TASK GOAL: Going through the lines below, tally those that include "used", and give only the number.

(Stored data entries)
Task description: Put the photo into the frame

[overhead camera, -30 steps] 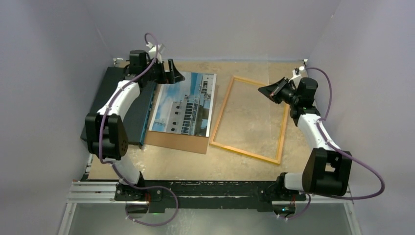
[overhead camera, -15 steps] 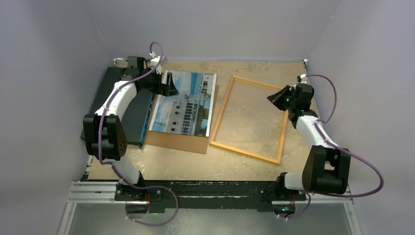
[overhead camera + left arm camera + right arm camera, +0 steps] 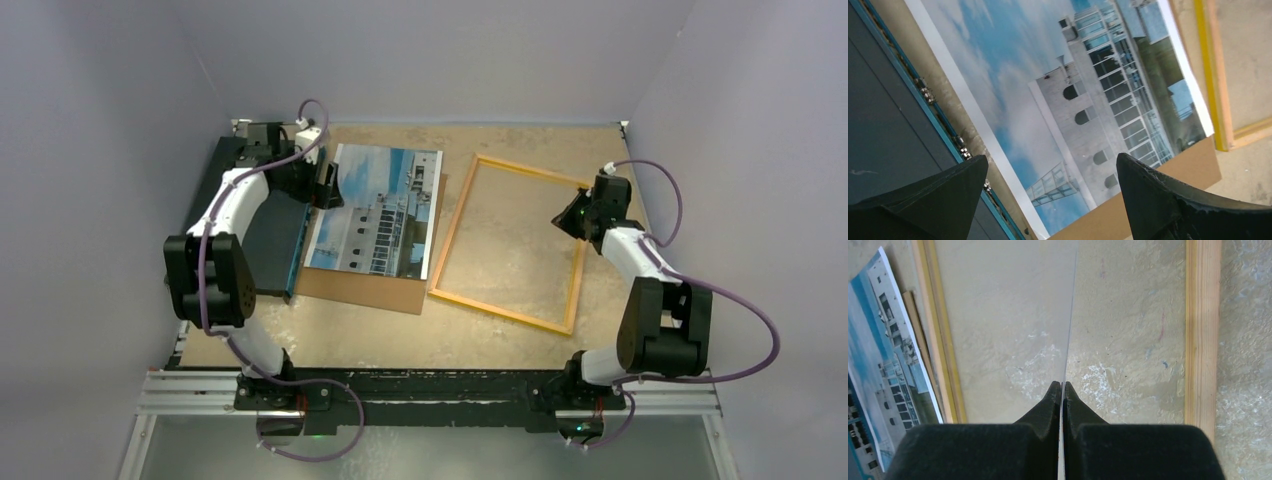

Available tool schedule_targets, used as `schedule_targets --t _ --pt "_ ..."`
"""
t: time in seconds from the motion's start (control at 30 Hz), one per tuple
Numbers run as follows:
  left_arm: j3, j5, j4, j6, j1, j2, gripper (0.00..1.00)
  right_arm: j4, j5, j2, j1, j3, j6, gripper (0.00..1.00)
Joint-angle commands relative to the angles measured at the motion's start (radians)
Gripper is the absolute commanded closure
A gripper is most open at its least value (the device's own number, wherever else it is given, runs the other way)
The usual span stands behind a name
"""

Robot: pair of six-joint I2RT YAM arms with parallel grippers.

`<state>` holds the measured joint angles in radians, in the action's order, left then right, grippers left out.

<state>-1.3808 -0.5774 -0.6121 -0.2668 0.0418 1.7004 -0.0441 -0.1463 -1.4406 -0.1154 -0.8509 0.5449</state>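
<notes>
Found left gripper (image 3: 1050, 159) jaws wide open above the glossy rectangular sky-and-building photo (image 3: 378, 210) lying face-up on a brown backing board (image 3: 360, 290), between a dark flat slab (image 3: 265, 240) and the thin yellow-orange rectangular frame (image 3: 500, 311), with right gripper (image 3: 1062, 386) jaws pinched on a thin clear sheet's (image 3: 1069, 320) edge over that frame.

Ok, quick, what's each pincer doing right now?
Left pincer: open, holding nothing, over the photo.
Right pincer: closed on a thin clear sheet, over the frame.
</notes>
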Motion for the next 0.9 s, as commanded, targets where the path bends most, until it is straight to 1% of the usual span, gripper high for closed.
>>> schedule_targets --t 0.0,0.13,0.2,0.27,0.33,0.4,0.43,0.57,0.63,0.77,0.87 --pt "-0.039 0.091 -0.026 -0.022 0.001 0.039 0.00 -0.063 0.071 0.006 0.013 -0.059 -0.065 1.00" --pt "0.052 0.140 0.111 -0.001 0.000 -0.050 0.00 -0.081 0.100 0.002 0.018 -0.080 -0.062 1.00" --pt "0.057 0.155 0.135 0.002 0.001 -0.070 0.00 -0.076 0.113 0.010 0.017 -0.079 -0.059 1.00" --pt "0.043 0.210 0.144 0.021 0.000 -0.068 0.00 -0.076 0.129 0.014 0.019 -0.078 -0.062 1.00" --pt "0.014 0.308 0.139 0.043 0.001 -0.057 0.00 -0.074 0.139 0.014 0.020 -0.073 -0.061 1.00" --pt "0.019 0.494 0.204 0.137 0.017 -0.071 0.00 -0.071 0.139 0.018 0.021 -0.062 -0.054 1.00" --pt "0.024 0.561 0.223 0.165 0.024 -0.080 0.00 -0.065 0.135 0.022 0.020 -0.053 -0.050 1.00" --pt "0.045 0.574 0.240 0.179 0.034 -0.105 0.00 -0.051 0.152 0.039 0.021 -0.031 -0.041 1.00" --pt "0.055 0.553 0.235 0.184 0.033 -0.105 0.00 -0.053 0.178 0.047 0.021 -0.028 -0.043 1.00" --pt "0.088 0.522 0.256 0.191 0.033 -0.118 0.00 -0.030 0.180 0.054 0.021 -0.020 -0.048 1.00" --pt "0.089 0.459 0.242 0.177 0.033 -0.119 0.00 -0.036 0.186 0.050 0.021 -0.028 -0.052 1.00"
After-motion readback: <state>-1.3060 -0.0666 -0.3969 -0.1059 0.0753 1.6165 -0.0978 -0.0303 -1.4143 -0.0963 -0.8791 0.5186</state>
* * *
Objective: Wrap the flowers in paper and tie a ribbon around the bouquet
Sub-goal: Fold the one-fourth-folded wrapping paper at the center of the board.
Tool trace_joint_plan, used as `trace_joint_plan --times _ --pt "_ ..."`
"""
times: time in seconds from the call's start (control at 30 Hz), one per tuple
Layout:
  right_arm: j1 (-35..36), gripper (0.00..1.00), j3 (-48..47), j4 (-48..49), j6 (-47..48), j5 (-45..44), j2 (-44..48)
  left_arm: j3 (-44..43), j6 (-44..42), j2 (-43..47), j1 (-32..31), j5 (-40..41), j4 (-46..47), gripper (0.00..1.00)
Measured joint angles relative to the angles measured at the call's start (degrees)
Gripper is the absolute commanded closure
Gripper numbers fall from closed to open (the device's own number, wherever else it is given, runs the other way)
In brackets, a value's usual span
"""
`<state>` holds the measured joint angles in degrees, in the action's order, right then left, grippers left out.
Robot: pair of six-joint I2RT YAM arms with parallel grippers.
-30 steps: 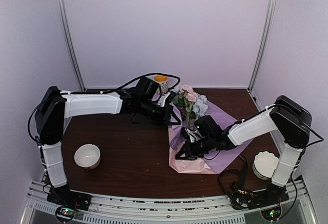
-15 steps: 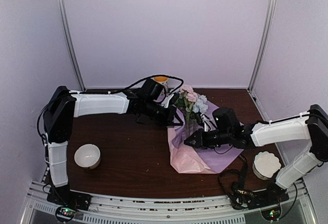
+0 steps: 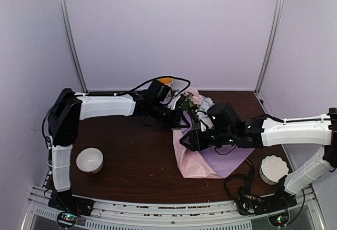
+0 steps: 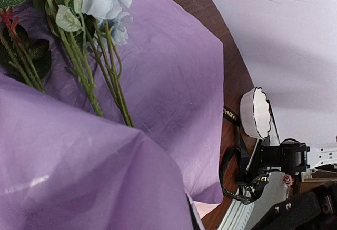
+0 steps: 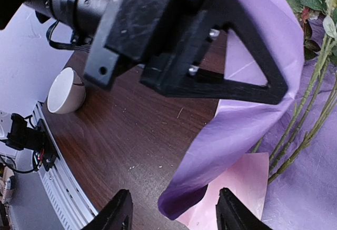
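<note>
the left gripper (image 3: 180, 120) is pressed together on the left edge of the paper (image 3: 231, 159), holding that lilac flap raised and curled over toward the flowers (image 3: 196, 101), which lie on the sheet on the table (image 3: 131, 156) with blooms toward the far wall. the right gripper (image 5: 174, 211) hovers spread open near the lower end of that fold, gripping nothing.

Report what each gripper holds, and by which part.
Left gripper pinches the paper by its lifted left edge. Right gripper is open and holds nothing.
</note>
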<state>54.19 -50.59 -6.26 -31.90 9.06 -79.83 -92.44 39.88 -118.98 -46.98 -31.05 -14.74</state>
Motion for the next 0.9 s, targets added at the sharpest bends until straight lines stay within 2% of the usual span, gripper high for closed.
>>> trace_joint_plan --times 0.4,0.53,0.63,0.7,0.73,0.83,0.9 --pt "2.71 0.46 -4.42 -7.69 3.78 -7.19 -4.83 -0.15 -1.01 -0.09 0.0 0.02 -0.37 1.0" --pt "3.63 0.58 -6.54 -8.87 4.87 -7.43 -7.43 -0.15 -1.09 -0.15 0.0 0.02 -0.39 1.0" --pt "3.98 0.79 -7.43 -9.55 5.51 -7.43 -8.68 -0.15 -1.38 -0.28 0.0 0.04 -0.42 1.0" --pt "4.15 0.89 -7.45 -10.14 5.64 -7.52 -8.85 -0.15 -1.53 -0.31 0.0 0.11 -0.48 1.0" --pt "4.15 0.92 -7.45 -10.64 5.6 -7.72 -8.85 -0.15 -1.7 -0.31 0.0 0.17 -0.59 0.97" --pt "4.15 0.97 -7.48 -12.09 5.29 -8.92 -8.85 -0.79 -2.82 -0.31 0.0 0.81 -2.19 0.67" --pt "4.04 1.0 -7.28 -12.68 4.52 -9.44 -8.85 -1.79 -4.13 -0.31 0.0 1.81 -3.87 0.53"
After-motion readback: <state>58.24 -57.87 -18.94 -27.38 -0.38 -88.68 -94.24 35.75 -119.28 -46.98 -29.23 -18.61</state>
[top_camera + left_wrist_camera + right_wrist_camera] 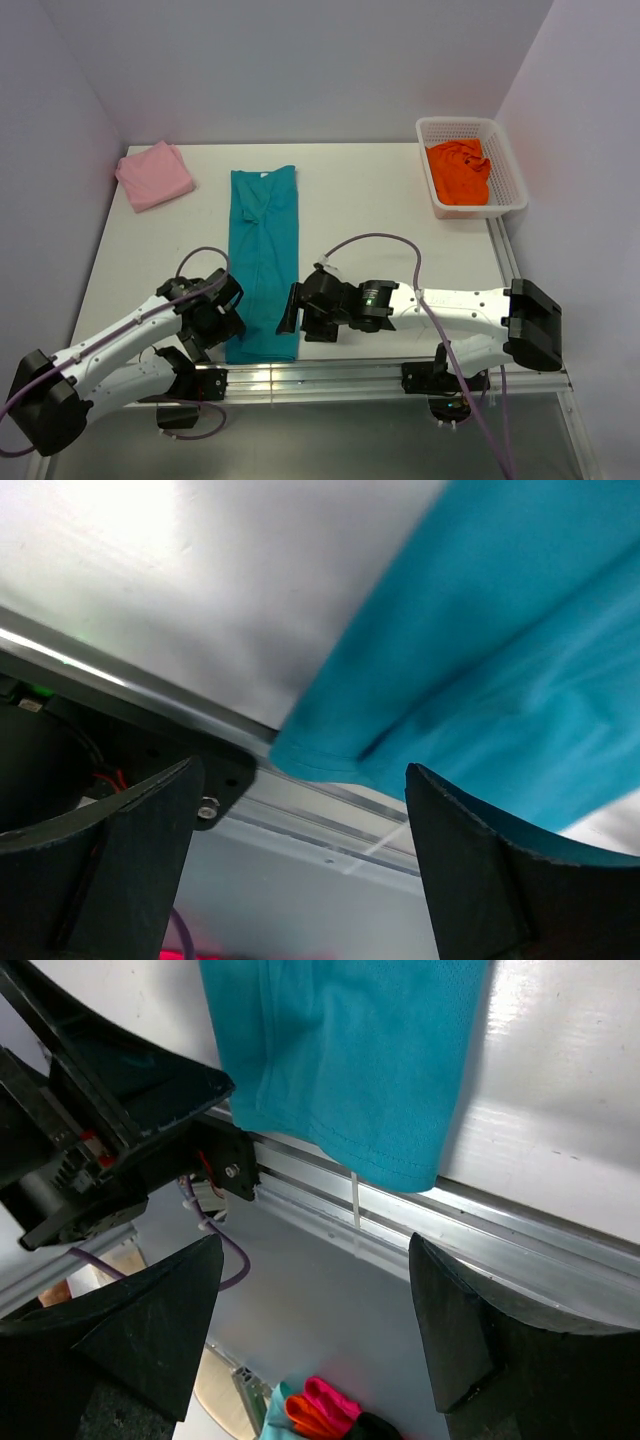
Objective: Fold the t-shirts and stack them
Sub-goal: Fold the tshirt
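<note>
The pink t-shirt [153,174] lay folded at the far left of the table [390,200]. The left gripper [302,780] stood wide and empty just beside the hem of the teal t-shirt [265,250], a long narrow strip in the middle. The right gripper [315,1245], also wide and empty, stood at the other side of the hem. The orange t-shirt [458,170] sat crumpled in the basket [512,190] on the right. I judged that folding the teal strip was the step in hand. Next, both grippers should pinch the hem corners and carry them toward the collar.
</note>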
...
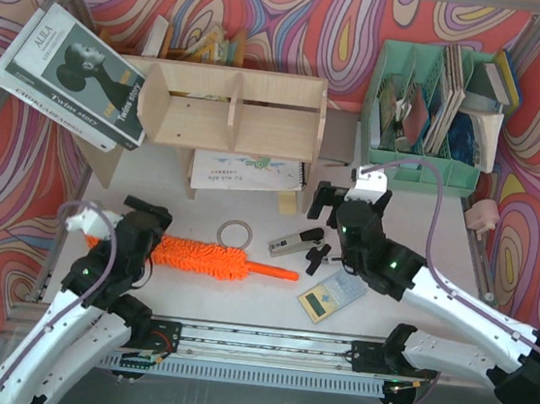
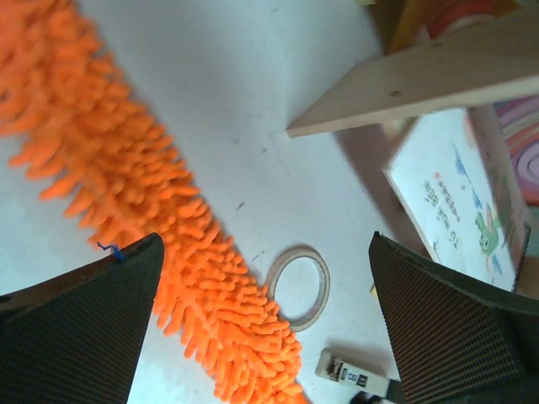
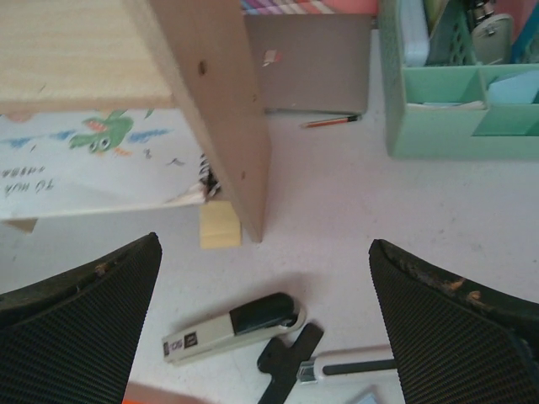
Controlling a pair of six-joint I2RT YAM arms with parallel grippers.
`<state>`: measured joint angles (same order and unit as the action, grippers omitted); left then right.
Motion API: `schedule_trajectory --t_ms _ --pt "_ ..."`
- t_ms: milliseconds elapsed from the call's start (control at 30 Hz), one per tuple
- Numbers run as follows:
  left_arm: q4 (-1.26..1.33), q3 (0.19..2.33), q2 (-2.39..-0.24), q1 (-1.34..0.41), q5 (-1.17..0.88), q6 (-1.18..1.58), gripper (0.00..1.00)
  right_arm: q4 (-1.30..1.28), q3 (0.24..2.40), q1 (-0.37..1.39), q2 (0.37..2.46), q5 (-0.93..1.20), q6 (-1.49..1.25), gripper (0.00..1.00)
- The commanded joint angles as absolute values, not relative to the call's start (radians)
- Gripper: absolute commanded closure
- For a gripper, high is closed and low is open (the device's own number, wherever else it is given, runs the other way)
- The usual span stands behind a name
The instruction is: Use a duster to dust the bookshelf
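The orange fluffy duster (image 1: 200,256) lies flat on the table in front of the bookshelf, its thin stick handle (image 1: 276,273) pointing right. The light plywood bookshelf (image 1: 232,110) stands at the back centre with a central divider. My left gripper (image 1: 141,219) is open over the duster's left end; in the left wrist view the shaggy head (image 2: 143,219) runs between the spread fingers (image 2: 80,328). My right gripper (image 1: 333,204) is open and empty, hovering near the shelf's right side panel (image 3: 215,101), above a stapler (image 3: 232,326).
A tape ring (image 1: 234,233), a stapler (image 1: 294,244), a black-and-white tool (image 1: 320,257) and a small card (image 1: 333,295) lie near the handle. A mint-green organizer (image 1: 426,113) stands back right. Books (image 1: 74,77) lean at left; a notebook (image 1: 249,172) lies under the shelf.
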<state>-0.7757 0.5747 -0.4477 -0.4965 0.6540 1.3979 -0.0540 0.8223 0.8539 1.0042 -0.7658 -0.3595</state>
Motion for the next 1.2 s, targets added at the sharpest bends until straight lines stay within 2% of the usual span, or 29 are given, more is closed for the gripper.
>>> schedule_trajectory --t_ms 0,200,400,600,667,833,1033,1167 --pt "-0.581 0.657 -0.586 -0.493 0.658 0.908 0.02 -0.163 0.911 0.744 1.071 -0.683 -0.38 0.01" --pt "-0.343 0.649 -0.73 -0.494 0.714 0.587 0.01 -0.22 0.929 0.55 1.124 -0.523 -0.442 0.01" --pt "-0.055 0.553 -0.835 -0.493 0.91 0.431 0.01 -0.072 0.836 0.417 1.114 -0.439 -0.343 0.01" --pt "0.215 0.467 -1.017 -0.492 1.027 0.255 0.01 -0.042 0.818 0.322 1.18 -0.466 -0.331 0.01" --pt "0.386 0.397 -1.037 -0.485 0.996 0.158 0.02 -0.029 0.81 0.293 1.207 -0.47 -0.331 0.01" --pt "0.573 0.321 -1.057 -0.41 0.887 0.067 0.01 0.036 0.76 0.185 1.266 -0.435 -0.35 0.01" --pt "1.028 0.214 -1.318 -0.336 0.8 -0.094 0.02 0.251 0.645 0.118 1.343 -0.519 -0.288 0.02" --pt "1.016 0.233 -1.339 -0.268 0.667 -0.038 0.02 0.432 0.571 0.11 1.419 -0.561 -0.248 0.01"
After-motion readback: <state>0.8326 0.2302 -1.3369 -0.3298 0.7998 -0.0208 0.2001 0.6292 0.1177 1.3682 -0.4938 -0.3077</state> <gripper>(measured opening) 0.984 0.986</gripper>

ANSWER SPACE: 2